Sur Internet, des sites ont fait leur apparition qui propagent un discours raciste. Sur certains d’entre eux - fermés tout récemment -, les Touaregs sont traités de "rats sans conscience" tandis que le chef de l’Etat français, Nicolas Sarkozy, est prié de "laisser (le) pays tranquille".
La majorité de la population reste imperméable au discours anti-Touaregs de M. Arzika et de ses proches. "Le brassage des populations empêche les dérapages identitaires, explique l’universitaire Djibo Hamani. Au Niger, il y a des Touaregs dans toutes les régions. Et la majorité d’entre eux est noire, pas blanche."

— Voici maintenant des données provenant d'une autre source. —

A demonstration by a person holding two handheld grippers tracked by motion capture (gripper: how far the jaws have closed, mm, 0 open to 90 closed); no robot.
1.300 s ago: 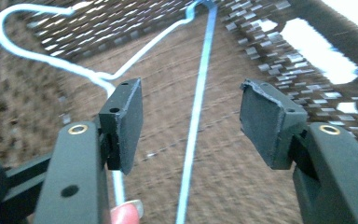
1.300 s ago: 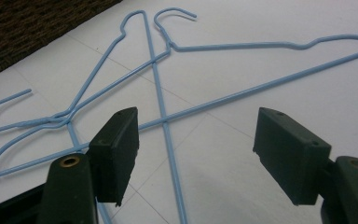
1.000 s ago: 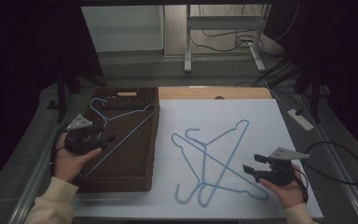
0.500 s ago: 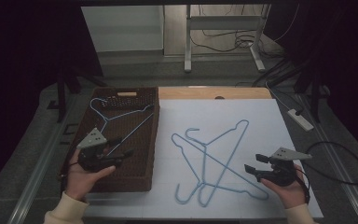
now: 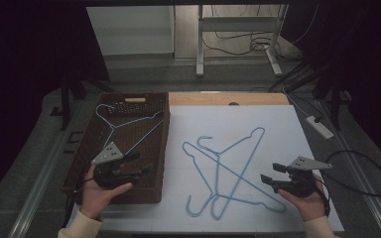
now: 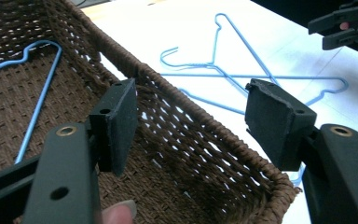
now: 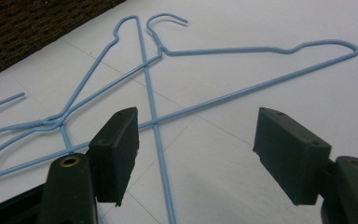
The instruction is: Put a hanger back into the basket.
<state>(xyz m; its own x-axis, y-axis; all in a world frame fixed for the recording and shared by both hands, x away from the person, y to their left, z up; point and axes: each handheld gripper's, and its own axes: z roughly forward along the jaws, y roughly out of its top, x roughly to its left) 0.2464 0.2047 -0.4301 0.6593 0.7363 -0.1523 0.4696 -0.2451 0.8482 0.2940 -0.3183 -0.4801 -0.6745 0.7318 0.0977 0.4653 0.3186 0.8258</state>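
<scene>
Two blue wire hangers (image 5: 219,167) lie crossed on the white sheet (image 5: 268,129); they also appear in the left gripper view (image 6: 223,70) and the right gripper view (image 7: 154,93). A third blue hanger (image 5: 129,126) (image 6: 42,88) rests inside the brown woven basket (image 5: 164,148) at the left. My left gripper (image 5: 144,162) (image 6: 191,121) hovers over the basket's near right corner, open, with nothing between its pads. My right gripper (image 5: 269,172) (image 7: 196,149) stands open just right of the crossed hangers, pointing left at them, and holds nothing.
The basket's rim (image 6: 177,98) runs between my left gripper and the sheet. A white power strip (image 5: 320,126) and a looping black cable (image 5: 362,168) lie off the table's right side. A bare wooden strip (image 5: 228,98) borders the sheet at the back.
My left hand has moved right and nearer, from the basket's left side to over its near right part. The right hand and all three hangers have stayed put.
</scene>
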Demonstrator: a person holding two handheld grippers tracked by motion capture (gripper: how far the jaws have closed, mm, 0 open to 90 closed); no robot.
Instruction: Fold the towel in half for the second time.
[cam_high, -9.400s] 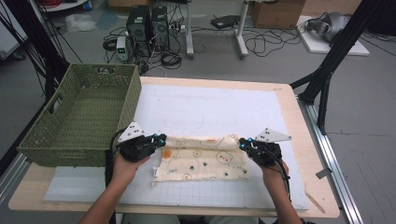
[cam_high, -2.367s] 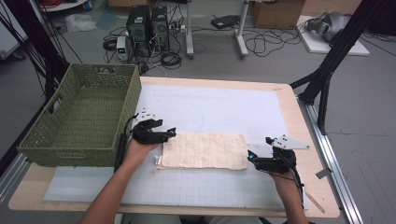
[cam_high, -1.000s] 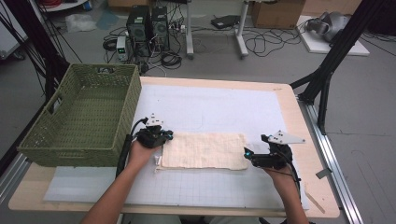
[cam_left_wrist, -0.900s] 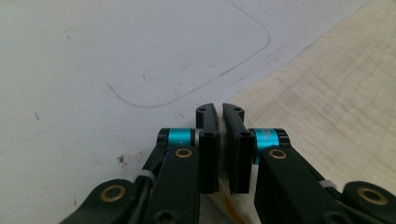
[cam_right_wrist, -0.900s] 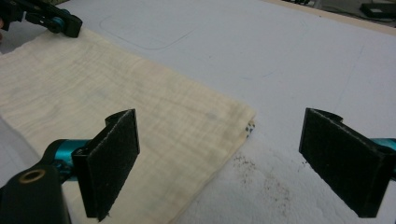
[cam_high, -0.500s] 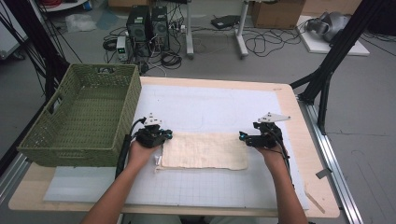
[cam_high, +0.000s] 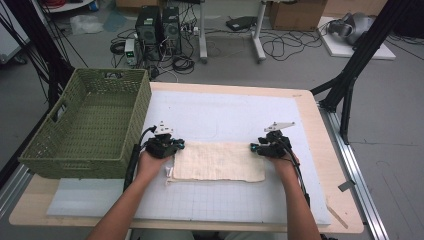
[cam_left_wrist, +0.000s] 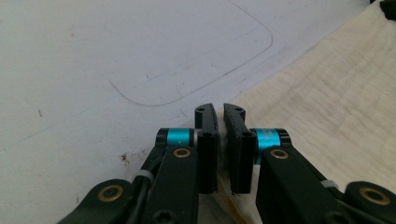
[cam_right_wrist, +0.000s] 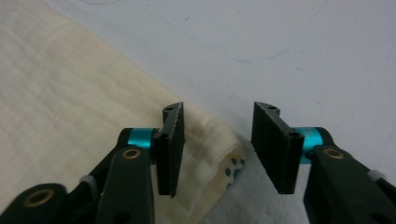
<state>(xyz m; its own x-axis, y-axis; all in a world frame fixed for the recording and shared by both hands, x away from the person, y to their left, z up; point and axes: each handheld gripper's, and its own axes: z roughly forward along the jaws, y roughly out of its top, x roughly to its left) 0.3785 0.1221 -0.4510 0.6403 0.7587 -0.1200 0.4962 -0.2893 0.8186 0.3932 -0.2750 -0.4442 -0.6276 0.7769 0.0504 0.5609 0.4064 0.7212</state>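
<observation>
Nearest the table's front edge, two forearms come in over the pale wooden table (cam_high: 325, 125), which carries a white gridded mat (cam_high: 225, 110). On that mat lies the folded cream cloth (cam_high: 219, 161), a flat oblong running left to right between the two hands, with a small white tag poking out at its near left corner.

The left gripper (cam_high: 173, 146) sits at the cloth's far left corner. In the left gripper view (cam_left_wrist: 218, 135) its jaws are pressed almost together with a thin edge of the cloth pinched between them. The right gripper (cam_high: 256, 148) rests at the cloth's far right corner. In the right gripper view (cam_right_wrist: 218, 147) its jaws have just been closing but stand well apart; the rolled corner of the cloth, showing blue dots on its underside, lies between them against the left pad, and the other pad stands clear of it.

Nothing lies on the mat beyond the cloth to block either hand. To the left, just beside the left hand, stands a green woven rectangular basket (cam_high: 60, 155) with cut-out handles; nothing is seen inside it.

Beyond the table, on the grey floor, stand black computer towers (cam_high: 157, 25) amid tangled cables, white desk legs and cardboard boxes (cam_high: 292, 12). A black frame strut (cam_high: 360, 60) slants down at the right.
</observation>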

Si les extrémistes ont échoué à monter les communautés les unes contre les autres, les tentatives du MNJ pour élargir sa base et fédérer les mécontents du régime n’ont pas davantage réussi. Dans les rangs rebelles ne se retrouvent qu’une minorité des Touaregs nigériens. "Les plus pauvres, ceux qui vivent dans les zones pastorales du nord, dans le massif de l’Aïr", précise M. Hamani.
Quant aux partis politiques de l’opposition, ils n’ont pas basculé du côté du MNJ. "Cette rébellion est née alors que la démocratie se développe au Niger", assure le numéro deux du principal parti de l’opposition, Mohammed Bazoum. Et de conclure : "La rébellion n’a aucune raison d’être et nous la condamnons."